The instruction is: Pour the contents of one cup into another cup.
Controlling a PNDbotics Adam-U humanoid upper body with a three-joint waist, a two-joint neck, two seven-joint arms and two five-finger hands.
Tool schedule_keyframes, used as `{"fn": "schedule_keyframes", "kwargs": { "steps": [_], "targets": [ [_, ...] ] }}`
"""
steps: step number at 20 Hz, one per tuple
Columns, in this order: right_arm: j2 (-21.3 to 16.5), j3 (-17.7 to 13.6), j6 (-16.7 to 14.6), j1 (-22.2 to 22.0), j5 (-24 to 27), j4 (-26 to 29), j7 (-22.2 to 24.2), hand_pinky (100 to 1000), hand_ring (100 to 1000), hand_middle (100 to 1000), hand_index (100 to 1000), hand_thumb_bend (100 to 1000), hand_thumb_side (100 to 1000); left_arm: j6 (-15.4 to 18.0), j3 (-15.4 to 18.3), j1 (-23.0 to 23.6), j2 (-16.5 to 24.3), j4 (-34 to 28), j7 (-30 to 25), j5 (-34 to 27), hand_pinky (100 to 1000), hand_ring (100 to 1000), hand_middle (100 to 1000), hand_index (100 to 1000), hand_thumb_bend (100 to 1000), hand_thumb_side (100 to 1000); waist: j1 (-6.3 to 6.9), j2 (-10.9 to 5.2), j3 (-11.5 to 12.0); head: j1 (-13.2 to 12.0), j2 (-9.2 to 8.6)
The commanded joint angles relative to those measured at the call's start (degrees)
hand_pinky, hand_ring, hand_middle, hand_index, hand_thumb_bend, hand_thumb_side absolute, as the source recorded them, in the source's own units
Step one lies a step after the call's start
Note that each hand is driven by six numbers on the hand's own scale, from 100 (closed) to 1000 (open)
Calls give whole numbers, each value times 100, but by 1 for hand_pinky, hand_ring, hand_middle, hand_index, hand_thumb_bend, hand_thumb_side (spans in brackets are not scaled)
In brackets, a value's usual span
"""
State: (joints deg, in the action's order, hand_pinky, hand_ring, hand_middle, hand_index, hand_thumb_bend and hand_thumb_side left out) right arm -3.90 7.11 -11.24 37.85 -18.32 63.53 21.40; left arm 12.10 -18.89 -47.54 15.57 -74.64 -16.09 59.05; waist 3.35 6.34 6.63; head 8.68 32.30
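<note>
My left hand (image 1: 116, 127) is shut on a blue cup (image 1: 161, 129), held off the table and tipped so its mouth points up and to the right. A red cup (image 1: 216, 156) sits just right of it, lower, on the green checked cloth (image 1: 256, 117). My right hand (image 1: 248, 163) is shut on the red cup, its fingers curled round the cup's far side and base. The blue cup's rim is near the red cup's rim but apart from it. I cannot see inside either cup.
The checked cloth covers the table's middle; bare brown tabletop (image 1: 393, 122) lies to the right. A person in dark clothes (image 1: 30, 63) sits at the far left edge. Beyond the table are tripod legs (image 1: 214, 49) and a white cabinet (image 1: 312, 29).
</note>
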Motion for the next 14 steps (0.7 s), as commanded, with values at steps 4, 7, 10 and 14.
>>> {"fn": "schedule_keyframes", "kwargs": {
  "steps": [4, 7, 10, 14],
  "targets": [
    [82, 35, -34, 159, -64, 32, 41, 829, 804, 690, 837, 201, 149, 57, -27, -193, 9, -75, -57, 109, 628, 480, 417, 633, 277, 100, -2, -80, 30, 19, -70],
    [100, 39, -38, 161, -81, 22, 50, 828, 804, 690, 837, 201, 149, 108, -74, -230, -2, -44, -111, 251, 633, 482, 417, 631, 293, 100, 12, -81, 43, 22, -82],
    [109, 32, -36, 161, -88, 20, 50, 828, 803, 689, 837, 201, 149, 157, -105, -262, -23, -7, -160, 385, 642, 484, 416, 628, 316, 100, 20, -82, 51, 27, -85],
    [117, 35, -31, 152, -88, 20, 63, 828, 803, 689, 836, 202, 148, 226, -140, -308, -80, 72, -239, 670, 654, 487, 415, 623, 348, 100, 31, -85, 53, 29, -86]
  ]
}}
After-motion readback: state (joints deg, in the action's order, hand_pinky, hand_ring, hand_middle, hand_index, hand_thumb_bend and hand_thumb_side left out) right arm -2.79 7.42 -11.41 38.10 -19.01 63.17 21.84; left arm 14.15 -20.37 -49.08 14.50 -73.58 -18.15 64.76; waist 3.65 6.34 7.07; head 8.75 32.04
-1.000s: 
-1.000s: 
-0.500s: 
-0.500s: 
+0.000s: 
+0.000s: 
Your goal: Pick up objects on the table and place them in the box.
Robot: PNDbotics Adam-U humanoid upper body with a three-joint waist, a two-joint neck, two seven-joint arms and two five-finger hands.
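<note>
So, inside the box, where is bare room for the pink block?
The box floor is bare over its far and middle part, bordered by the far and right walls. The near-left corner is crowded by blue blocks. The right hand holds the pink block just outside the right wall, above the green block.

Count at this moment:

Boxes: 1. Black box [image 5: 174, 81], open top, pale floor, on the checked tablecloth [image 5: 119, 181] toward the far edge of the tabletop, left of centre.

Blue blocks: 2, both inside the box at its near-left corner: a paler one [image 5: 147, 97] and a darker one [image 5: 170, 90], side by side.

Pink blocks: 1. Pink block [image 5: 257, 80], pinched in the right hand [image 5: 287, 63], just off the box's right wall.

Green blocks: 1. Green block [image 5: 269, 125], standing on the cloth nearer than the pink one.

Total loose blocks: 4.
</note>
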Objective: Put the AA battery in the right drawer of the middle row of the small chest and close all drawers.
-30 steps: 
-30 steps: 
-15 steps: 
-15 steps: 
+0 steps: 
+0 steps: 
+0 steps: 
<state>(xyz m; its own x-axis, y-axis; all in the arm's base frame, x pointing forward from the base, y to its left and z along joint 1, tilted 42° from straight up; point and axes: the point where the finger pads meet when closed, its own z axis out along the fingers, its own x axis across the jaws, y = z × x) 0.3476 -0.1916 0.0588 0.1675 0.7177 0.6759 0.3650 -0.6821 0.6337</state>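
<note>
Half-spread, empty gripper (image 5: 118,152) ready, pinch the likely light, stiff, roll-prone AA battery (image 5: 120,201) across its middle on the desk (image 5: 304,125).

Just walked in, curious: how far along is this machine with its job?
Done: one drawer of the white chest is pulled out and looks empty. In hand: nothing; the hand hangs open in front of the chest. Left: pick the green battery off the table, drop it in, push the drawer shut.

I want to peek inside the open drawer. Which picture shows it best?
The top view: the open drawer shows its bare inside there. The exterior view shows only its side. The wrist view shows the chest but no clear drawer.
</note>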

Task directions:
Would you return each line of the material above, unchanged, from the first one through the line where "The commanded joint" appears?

Response to this exercise:
The instruction is: Pour the contents of one cup into another cup.
Controlling a PNDbotics Adam-U humanoid upper body with a three-joint waist, a two-joint neck, two seven-joint arms and two five-finger hands.
Tool schedule_keyframes, used as `{"fn": "schedule_keyframes", "kwargs": { "steps": [_], "targets": [ [_, ...] ] }}`
"""
steps: step number at 20 Hz, one per tuple
Columns, in this order: right_arm: j2 (-21.3 to 16.5), j3 (-17.7 to 13.6), j6 (-16.7 to 14.6), j1 (-22.2 to 22.0), j5 (-24 to 27), j4 (-26 to 29), j7 (-22.2 to 24.2), hand_pinky (100 to 1000), hand_ring (100 to 1000), hand_middle (100 to 1000), hand_index (100 to 1000), hand_thumb_bend (100 to 1000), hand_thumb_side (100 to 1000); left_arm: j6 (-15.4 to 18.0), j3 (-15.4 to 18.3), j1 (-23.0 to 23.6), j2 (-16.5 to 24.3), j4 (-34 to 28), j7 (-30 to 25), j5 (-34 to 27), hand_pinky (100 to 1000), hand_ring (100 to 1000), hand_middle (100 to 1000), hand_index (100 to 1000), hand_thumb_bend (100 to 1000), hand_thumb_side (100 to 1000); waist: j1 (-6.3 to 6.9), j2 (-10.9 to 5.2), j3 (-11.5 to 12.0); head: j1 (-13.2 to 12.0), j2 (-9.2 to 8.6)
The commanded joint angles relative to those measured at the call's start (degrees)

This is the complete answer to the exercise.